**WHAT IS BEING ASKED**
Looking at the listing below, retype exactly the lines starting at the one containing "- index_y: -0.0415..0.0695" and ending at the one containing "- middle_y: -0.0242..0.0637", both included, and nothing else.
┌──
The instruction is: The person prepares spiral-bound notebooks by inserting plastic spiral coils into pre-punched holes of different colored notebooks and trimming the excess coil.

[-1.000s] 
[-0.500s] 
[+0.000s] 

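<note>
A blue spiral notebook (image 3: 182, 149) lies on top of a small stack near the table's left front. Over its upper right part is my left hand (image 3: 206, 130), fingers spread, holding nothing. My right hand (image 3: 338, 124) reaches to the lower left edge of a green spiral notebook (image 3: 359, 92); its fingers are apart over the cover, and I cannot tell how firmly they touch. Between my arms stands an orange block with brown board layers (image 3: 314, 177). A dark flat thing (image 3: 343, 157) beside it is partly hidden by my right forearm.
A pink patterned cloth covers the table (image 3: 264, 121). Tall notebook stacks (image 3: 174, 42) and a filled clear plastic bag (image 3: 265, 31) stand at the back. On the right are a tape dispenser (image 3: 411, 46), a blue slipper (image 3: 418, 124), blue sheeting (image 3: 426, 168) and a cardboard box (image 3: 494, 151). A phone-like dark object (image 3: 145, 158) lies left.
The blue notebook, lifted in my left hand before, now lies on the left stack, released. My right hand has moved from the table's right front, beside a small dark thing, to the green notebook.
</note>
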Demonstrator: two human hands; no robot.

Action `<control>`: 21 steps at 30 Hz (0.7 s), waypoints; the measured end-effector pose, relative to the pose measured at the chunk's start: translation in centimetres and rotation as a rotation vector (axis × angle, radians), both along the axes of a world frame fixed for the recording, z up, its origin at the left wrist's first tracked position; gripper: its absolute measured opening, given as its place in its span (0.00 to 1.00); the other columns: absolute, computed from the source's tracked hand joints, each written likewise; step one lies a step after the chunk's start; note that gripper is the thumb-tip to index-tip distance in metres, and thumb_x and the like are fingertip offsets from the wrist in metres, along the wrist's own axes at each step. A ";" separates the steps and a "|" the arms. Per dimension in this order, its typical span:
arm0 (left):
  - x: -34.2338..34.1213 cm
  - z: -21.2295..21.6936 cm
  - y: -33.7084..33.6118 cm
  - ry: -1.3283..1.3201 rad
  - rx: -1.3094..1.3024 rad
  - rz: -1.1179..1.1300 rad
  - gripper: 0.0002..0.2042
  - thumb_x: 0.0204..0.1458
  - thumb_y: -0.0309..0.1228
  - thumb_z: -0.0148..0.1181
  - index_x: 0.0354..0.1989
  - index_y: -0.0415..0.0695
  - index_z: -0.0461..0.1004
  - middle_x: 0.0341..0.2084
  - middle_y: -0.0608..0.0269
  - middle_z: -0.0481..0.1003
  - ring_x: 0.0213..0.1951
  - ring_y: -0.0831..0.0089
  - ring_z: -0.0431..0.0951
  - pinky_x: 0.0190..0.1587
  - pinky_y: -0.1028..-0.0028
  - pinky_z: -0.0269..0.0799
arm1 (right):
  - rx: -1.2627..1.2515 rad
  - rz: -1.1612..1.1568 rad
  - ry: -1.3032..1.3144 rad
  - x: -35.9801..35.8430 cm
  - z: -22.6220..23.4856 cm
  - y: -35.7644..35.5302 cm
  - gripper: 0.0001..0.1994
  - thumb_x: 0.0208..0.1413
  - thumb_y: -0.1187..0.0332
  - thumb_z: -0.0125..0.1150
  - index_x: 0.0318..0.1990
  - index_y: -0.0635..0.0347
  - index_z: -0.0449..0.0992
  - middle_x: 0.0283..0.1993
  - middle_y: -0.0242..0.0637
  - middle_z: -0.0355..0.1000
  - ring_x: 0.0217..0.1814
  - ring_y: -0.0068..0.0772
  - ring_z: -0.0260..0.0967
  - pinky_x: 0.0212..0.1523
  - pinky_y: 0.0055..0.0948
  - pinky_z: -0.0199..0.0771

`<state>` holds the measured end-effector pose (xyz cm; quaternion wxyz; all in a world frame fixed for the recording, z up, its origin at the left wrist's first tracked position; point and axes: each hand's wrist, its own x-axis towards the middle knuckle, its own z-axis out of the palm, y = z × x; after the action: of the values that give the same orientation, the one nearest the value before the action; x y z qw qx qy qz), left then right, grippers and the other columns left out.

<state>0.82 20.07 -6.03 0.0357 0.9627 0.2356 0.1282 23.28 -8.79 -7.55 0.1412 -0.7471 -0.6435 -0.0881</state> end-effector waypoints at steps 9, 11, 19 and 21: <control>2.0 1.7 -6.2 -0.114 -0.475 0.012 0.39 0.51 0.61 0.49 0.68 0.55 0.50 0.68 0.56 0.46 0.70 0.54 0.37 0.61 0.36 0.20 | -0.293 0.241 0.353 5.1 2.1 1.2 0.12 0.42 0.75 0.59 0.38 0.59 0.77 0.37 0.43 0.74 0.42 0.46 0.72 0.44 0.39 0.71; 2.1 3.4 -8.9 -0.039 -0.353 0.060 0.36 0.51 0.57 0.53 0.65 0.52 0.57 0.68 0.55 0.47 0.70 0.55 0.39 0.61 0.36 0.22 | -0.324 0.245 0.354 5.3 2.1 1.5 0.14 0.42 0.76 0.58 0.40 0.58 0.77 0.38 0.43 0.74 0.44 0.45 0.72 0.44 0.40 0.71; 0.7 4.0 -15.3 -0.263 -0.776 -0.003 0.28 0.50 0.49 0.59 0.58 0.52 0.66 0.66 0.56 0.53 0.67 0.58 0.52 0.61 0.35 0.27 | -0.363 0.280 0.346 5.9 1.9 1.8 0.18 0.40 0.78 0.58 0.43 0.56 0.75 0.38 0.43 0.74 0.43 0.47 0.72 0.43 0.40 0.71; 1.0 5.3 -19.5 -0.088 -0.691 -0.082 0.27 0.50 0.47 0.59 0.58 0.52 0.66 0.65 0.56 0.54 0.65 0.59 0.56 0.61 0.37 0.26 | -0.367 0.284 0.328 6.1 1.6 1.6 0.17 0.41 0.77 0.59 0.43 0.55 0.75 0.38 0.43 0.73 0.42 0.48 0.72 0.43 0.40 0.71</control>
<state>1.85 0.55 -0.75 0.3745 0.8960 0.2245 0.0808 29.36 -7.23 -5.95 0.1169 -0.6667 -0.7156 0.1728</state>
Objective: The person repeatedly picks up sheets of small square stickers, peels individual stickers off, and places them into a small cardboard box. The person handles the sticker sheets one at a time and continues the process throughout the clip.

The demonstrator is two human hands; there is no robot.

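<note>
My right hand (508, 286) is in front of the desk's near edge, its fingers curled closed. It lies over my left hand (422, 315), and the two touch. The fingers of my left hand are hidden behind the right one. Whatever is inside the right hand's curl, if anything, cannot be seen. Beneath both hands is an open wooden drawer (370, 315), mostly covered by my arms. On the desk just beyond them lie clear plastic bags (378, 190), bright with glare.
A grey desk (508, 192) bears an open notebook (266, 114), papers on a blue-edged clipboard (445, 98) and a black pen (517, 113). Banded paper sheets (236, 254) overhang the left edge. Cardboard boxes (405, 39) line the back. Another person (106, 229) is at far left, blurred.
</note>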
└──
**TASK ANSWER**
  - index_y: -0.0415..0.0695
  - index_z: -0.0461..0.1004
  - middle_x: 0.0341..0.2084
  - middle_y: -0.0608..0.0269
  - middle_z: -0.0481..0.1003
  - ring_x: 0.0213..0.1951
  - ring_y: -0.0831..0.0089
  - ring_z: -0.0431..0.0951
  - pinky_x: 0.0190..0.1587
  - pinky_y: -0.1028..-0.0028
  - pinky_z: -0.0269..0.0799
arm1 (right):
  - rx: -1.2627..1.2515 rad
  - rz: -1.1612..1.1568 rad
  - ry: -1.3032..1.3144 rad
  - x: -35.9801..35.8430 cm
  - z: -22.6220..23.4856 cm
  - y: -35.7644..35.5302 cm
  - gripper: 0.0001..0.1994
  - thumb_x: 0.0208..0.1413
  - thumb_y: -0.1187..0.0332
  - thumb_z: -0.0125..0.1150
  - index_x: 0.0318..0.1990
  - index_y: -0.0635..0.0347
  - index_z: -0.0449..0.0992
  - middle_x: 0.0283..0.1993
  - middle_y: -0.0242..0.0637

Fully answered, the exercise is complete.